─── Supplied data ───

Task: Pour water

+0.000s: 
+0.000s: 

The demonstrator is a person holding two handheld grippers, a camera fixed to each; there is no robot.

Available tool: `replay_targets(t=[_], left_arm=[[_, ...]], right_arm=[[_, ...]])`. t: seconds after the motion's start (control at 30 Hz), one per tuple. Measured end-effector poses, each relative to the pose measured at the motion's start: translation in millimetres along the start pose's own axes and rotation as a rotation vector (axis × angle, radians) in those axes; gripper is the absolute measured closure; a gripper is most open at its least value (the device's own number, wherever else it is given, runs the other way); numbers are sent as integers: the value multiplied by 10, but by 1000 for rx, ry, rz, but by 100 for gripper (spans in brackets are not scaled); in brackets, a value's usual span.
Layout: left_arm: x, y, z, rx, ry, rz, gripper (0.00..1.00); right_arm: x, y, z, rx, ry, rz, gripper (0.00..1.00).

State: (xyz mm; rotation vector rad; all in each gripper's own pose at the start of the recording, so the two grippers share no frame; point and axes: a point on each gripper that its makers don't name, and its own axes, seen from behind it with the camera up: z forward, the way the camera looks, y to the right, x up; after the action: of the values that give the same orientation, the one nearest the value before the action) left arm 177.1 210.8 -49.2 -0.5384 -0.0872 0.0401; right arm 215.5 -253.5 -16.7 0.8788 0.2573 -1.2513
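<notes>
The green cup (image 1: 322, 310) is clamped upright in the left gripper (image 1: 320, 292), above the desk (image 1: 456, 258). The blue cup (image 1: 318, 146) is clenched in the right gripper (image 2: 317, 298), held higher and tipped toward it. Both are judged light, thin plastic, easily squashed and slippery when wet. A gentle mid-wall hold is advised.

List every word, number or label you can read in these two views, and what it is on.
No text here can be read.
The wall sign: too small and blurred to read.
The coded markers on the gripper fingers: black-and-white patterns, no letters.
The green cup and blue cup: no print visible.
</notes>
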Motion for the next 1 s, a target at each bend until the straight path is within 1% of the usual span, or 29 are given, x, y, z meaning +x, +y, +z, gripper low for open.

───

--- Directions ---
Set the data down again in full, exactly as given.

--- Completed exercise ---
Task: Pour water

+0.000s: 
+0.000s: 

The demonstrator is a person holding two handheld grippers, a camera fixed to each; there is no robot.

Available tool: `replay_targets(t=[_], left_arm=[[_, ...]], right_arm=[[_, ...]])`. t: seconds after the motion's start (control at 30 Hz), one per tuple. Measured end-effector poses, each relative to the pose measured at the motion's start: translation in millimetres along the start pose's own axes and rotation as a rotation vector (axis × angle, radians) in those axes; gripper is the absolute measured closure; a gripper is most open at its least value (the device's own number, wherever else it is given, runs the other way); numbers are sent as integers: the value multiplied by 10, but by 1000 for rx, ry, rz, but by 100 for gripper (spans in brackets are not scaled); in brackets, a value's usual span.
Layout: left_arm: x, y, z, rx, ry, rz, gripper (0.00..1.00); right_arm: x, y, z, rx, ry, rz, gripper (0.00..1.00).

State: (xyz mm; rotation vector rad; all in each gripper's own pose at the start of the recording, so the two grippers share no frame; point and axes: a point on each gripper that its makers don't name, and its own axes, seen from behind it with the camera up: z forward, the way the camera looks, y to the right, x up; after the action: of the values that give the same orientation, the one nearest the value before the action) left arm 177.1 210.8 -49.2 -0.5384 -0.0872 0.0401; right arm 215.5 -253.5 -16.7 0.8788 0.2573 -1.2513
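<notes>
The green cup (image 1: 322, 310) is clamped upright in the left gripper (image 1: 320, 292), above the desk (image 1: 456, 258). The blue cup (image 1: 318, 146) is clenched in the right gripper (image 2: 317, 298), held higher and tipped toward it. Both are judged light, thin plastic, easily squashed and slippery when wet. A gentle mid-wall hold is advised.

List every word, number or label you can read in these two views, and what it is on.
No text here can be read.
The wall sign: too small and blurred to read.
The coded markers on the gripper fingers: black-and-white patterns, no letters.
The green cup and blue cup: no print visible.
</notes>
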Motion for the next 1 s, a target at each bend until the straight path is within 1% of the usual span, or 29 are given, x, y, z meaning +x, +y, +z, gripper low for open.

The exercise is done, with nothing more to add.